The integration of delivery and return truck-drone operations decreased the total truck travel time significantly, which led to a 22.9% and 36.2% reduction in diesel engine emissions when compared to FSTSP/one truck and one drone-based delivery schemes and TSP/traditional single-truck based delivery schemes, respectively, based on 10 customer instances.

Moreover, the overall service times were reduced by 18.3% and 32.5% compared to FSTSP and TSP, respectively. A single drone with multiple payloads outperformed multiple drones with a single payload with an average 3.9% improvement in total service time.

To summarize, the findings of this study demonstrated the feasibility of using this proposed FSTSP-DR-MP model for sustainable last-mile logistics.

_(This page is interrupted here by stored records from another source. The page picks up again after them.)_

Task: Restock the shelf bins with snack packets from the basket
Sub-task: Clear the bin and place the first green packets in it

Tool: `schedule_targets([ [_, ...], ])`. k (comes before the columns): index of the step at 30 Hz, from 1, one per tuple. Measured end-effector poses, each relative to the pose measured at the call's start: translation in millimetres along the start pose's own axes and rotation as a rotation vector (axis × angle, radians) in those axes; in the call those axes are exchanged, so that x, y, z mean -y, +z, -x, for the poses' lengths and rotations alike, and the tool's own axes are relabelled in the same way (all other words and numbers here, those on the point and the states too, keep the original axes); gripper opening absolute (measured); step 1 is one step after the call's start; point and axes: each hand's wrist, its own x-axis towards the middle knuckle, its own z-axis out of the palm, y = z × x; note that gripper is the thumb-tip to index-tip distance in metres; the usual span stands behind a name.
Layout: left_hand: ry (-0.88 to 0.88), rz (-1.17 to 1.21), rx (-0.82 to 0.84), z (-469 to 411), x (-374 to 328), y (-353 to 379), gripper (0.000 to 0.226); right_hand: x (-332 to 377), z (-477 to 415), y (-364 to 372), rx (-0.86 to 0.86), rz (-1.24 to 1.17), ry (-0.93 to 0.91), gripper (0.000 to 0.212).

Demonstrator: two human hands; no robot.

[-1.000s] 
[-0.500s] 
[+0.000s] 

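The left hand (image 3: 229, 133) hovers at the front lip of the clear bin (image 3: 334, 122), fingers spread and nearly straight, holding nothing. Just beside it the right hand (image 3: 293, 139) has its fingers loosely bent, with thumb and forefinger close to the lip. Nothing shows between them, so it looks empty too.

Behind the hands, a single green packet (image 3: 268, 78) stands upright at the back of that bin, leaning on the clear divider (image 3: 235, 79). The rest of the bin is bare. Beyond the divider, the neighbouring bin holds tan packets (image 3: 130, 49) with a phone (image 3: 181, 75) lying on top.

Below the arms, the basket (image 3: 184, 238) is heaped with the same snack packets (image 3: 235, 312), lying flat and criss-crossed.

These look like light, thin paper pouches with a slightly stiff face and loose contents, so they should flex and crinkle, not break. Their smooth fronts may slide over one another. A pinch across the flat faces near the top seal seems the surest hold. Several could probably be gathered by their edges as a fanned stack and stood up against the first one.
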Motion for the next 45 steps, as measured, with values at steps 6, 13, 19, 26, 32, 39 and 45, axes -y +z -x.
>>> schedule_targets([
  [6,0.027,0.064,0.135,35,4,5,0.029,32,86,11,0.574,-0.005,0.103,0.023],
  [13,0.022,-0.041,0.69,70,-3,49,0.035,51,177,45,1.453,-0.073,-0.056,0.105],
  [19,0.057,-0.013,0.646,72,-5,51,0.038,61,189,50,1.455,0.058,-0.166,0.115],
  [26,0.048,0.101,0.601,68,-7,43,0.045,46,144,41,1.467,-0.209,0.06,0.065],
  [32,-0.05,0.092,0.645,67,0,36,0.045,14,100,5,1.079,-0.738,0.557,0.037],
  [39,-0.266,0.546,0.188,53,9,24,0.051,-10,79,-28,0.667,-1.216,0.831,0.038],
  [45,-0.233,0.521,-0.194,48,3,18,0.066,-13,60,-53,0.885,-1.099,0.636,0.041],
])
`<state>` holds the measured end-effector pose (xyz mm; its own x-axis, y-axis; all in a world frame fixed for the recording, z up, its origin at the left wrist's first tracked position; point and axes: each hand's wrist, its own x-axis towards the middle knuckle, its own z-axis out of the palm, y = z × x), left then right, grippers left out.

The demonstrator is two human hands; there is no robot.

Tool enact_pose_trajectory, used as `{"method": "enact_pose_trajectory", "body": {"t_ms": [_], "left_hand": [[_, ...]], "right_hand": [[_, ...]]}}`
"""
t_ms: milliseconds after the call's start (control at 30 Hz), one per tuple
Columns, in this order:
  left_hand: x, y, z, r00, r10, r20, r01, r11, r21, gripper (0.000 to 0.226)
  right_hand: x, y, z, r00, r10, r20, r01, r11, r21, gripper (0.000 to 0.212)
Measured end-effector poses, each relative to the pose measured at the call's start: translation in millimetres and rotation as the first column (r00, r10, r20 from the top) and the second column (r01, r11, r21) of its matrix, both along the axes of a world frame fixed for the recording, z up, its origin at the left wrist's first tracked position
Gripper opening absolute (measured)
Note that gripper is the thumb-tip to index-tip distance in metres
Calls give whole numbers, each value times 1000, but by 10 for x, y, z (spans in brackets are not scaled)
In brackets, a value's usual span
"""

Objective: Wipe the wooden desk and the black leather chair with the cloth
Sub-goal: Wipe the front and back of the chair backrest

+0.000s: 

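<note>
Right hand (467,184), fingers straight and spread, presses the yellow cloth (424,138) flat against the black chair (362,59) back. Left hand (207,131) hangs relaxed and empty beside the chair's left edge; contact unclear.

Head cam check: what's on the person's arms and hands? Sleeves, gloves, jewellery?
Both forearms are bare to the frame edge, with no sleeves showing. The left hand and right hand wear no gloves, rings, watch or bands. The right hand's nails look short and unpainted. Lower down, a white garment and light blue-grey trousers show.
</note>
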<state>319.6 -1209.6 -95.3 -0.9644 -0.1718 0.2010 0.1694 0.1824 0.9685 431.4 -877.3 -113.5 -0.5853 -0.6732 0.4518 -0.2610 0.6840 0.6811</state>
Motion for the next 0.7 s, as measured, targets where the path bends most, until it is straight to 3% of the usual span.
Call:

However, more research is required to improve the total service time savings compared to FSTSP and TSP by considering multiple drones and trucks in the last-mile delivery.

Drone scheduling management will be necessary while using multiple drones to avoid congestion or mid-air collision. Additionally, drones and trucks with varying speeds can be used to conserve battery life or fuel and maintain/improve service time savings.